Why I ranted about this gentleman is because he happens to be an “IIT+IIM passout” and sits on more than one Board of Directors of nontrivial players. This is the man who rambled on — not in passing, but as one would elaborate on a keynote theme — saying engineering is worthless. This was the third time I was listening to the man — I now suspect his message goes back at least to 2005 and has withstood the tides of evolution ever since.

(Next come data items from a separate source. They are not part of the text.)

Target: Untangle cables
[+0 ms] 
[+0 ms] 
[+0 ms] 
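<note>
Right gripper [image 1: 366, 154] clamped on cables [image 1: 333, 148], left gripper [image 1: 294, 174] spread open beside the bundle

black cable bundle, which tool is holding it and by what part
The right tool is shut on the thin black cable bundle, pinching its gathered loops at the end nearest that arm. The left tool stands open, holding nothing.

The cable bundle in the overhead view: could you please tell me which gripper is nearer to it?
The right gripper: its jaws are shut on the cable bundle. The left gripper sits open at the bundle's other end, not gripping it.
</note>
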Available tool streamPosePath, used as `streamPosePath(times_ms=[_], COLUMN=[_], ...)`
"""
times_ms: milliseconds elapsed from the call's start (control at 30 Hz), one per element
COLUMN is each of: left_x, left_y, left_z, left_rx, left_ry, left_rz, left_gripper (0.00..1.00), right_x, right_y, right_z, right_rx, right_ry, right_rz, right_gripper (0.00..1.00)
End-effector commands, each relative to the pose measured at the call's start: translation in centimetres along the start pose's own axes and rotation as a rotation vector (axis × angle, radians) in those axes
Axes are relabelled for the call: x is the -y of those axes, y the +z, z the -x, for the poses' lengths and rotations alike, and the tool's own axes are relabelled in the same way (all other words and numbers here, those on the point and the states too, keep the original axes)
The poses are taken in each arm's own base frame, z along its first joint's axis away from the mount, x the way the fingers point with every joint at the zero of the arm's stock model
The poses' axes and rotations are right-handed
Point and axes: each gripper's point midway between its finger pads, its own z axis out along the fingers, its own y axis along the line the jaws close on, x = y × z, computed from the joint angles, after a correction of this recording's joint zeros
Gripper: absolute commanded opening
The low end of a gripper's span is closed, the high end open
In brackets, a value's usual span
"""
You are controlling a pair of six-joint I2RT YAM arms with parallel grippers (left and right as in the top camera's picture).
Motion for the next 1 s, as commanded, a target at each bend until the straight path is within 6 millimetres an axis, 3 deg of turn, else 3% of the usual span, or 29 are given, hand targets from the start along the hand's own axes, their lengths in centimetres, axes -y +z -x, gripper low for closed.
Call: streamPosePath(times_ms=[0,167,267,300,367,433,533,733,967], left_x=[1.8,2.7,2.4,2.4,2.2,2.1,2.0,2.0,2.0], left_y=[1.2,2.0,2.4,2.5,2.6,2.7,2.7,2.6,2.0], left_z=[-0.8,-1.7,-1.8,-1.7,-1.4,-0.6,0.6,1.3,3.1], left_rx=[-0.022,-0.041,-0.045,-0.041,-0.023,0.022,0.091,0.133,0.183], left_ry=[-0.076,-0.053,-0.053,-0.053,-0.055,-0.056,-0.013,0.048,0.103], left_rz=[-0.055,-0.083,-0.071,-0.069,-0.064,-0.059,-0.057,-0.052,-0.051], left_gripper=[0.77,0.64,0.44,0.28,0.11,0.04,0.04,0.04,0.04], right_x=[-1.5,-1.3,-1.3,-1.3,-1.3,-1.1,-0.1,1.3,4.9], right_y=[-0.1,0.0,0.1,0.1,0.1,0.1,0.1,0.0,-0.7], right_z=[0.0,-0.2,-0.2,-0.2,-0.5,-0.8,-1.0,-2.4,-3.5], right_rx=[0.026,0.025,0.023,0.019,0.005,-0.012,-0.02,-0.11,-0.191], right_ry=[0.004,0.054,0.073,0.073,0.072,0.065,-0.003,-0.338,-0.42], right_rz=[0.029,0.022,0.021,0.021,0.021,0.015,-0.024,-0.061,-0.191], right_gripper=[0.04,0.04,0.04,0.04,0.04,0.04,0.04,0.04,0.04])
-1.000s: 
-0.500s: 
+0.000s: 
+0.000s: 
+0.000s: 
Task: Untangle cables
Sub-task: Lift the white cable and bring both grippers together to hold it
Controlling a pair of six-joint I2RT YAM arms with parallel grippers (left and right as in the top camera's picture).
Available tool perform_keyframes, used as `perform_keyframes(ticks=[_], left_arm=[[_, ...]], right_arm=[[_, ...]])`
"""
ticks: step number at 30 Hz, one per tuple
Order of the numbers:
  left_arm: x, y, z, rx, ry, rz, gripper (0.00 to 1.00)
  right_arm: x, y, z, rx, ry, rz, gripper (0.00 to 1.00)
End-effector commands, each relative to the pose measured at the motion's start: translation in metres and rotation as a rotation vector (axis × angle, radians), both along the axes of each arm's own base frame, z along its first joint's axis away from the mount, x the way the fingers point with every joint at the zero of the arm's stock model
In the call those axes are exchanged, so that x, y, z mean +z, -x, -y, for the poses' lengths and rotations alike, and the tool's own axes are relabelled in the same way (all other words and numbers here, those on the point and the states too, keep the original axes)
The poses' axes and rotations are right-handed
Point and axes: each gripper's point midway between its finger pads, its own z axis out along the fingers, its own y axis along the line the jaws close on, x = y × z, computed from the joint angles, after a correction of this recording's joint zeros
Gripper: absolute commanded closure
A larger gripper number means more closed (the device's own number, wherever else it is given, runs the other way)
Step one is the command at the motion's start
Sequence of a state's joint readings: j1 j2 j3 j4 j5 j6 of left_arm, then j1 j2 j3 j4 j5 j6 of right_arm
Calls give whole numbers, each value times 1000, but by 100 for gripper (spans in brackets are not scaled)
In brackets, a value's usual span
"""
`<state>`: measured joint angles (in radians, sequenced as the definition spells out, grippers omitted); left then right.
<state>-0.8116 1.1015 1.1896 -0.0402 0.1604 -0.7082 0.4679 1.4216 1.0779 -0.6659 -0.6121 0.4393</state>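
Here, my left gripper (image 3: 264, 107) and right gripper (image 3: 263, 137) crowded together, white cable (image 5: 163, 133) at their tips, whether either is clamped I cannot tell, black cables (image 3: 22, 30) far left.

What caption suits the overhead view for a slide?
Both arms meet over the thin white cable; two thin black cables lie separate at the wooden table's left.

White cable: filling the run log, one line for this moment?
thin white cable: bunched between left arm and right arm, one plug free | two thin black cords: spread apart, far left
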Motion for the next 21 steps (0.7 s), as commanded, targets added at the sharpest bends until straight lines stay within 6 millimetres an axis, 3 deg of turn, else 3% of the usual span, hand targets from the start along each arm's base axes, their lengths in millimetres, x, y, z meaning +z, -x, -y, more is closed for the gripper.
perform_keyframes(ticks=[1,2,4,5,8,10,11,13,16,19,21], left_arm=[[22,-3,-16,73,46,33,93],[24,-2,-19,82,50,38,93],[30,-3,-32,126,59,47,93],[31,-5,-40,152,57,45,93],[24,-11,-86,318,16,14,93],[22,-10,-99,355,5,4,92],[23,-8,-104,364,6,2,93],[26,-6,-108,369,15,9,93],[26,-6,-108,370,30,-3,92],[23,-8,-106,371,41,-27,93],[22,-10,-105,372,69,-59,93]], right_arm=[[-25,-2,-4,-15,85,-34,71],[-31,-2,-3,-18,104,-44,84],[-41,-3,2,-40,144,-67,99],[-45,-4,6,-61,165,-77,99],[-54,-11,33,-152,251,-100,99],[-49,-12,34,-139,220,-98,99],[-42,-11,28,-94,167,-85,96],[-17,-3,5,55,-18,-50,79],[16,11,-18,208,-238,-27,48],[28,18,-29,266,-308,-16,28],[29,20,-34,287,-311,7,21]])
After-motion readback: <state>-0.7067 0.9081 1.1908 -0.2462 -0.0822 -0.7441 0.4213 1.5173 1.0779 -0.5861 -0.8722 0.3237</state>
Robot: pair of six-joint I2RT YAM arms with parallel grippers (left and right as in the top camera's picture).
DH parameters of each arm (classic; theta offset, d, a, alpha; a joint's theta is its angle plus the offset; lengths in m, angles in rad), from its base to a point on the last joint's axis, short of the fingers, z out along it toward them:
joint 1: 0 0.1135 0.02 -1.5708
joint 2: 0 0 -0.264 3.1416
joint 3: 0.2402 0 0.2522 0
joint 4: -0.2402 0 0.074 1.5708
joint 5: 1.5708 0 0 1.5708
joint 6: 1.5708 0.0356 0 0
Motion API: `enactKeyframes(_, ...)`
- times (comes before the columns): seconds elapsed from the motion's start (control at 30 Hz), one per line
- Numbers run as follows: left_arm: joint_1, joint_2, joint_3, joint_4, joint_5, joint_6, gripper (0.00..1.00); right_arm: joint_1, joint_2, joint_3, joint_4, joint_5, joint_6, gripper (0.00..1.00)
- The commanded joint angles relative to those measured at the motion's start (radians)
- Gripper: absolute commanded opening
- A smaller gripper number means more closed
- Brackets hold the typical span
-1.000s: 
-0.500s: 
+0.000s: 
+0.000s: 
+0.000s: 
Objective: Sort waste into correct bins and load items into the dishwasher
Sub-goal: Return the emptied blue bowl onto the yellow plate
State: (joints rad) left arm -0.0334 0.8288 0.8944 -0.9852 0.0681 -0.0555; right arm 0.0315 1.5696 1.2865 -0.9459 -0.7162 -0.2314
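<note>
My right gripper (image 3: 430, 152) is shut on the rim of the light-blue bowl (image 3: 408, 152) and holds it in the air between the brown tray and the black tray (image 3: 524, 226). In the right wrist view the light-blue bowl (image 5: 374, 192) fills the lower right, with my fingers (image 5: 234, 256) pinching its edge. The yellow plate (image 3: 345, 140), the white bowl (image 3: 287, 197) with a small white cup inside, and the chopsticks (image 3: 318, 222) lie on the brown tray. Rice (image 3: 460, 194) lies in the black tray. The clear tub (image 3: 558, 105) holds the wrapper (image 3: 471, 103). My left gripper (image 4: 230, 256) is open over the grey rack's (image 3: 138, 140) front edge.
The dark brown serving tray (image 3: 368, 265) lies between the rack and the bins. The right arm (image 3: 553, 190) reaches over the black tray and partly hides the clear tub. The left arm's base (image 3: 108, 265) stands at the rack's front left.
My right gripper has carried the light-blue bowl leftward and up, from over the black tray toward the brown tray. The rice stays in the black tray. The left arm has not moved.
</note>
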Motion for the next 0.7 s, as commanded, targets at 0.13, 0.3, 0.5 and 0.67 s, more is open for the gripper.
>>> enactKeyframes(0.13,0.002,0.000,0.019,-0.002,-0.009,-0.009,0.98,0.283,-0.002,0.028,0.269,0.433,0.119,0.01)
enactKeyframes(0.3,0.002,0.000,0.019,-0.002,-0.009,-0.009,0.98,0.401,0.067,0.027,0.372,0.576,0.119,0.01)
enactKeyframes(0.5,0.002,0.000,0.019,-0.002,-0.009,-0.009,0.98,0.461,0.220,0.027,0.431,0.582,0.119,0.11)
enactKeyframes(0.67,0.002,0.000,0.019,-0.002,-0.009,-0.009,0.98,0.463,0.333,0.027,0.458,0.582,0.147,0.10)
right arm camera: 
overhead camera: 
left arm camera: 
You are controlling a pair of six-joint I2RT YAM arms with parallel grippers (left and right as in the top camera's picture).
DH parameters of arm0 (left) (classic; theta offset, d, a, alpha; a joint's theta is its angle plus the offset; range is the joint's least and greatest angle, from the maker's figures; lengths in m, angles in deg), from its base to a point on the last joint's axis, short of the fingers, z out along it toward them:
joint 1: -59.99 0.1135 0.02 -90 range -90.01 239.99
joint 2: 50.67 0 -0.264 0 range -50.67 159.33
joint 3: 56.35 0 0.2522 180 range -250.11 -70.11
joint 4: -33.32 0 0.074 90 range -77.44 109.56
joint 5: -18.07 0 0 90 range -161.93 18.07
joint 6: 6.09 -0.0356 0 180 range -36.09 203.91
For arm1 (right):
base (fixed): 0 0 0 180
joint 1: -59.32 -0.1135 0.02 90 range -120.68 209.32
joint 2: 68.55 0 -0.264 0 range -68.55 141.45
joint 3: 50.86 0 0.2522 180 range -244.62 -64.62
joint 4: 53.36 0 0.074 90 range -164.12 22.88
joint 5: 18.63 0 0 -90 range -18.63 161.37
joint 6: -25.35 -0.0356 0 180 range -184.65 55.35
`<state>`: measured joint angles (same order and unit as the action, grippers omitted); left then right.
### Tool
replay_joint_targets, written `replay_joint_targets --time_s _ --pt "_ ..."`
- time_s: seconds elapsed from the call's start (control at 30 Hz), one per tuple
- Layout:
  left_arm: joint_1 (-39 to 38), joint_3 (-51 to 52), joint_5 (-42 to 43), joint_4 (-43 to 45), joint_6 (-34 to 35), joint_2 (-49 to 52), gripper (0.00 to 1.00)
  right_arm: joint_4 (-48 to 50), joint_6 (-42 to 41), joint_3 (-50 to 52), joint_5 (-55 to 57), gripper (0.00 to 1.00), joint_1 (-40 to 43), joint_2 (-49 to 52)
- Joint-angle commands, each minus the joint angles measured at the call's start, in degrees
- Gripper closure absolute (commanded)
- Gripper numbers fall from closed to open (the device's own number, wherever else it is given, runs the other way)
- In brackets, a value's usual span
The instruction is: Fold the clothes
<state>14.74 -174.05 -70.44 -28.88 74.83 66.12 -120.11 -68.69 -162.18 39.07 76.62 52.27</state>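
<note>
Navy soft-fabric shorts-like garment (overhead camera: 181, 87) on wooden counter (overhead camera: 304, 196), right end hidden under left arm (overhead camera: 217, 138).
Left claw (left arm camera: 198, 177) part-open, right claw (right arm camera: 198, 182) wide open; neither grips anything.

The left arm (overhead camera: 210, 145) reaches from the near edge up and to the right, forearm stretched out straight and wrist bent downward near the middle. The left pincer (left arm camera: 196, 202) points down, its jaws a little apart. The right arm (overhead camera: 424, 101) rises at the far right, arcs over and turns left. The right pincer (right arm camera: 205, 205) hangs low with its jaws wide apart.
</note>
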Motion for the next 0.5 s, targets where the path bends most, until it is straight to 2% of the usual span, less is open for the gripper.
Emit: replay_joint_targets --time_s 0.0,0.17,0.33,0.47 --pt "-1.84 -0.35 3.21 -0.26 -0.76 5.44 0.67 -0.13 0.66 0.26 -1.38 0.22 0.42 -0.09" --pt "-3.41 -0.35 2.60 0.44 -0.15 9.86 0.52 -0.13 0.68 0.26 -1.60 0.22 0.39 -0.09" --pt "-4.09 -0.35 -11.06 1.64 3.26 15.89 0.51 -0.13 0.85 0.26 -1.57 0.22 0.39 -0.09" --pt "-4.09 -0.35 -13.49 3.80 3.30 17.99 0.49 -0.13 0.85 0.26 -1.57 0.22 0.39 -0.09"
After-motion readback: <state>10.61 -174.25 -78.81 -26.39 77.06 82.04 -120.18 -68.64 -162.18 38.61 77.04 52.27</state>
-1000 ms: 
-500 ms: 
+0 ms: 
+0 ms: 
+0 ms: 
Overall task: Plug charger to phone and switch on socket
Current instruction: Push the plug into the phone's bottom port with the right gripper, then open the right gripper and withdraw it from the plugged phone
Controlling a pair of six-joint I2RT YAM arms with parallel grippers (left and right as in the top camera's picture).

It is ironic that the tone adopted in these prep sessions is that engineers will only naturally go for an MBA, but if, say, a BA in Marathi shows up, that is somehow anomalous. In something of a relief, the BA Psychology folks are treated in a less disposable manner, being mostly herded off to HR. And what about a BA in Philosophy? That simultaneously enlightened and useless creature will be treated, in many respects, worse than the plumber from ITI.

It should be obvious to anybody that, on an average, engineers are more intelligent (IQ-wise) than Arts’ graduates. One reason being that the more gifted children are taught to aim at a “gud kaalej inji seet”, barring “madical” for the more adventurous — to even think of any other stream is an insult to his/her own intelligence, the pride of his/her family, the wisdom of his/her teachers, the faith of the friendly doodhwalla etc.

On the other hand, there are also accusations as to how engineers who pursue an MBA are draining engineering college resources when instead they should be getting their hands dirty with the engines (as their glorious epithet suggests). There is of course also jealousy: “BE se kamaayega hi saale lekin hamaaraa kyaa!” But I shall leave all such arguments for another day and spell out just one simple reason why engineers should be actively discouraged from pursuing management careers, in favour of candidates from other streams (chiefly B.B.A., B.A., B.Com. and regional variants):

Their training is redundant in the context of and often antithetical to management education.

Their sole ambition in life may be to build a multinational electronics chain. An ENTC degree tells us you were taught how to create the toys, not how to tempt people to buy them, let alone to understand whether people need them in the first place. It will not do to say that this is the job of the cultural historian or the academic critic, because they are denied any productive role in society other than to chat on (alternately feeling high on coffee and then low post-lunch) in sophisticated conferences and write 600-page tomes on postmodernist hermeneutics. The aptitude of the best of engineers is in STEM, which as fields by themselves are rather incompatible in approach with the humanities. I cannot take anyone seriously who hasn’t ever read Virgil, Shakespeare, Vyasa, or Confucius but pretends to understand human nature and preaches on and on about analysing perceptions and training effectiveness. By the time they graduate, the brightest among them (e.g. IIT toppers, winners of Microsoft/Birla scholarships etc.) have read only Ayn Rand (and now Devdutt Pattnaik!) and have no idea as to what, for instance, even Maslow’s hierarchy is about.It is no excuse to say that the function of the management education itself is to impart this very knowledge — it is not and even in practice it (rightly) does not. It is called a Master’s in Business Administration for good reason and will not take you back even to Adam Smith, Freud, or Marx (!), let alone the Artha Shaastra or Xenophon.

In the sheer name of relevance, then, let us bring in the fringy for a change as opposed to never-ending streams of the Inji.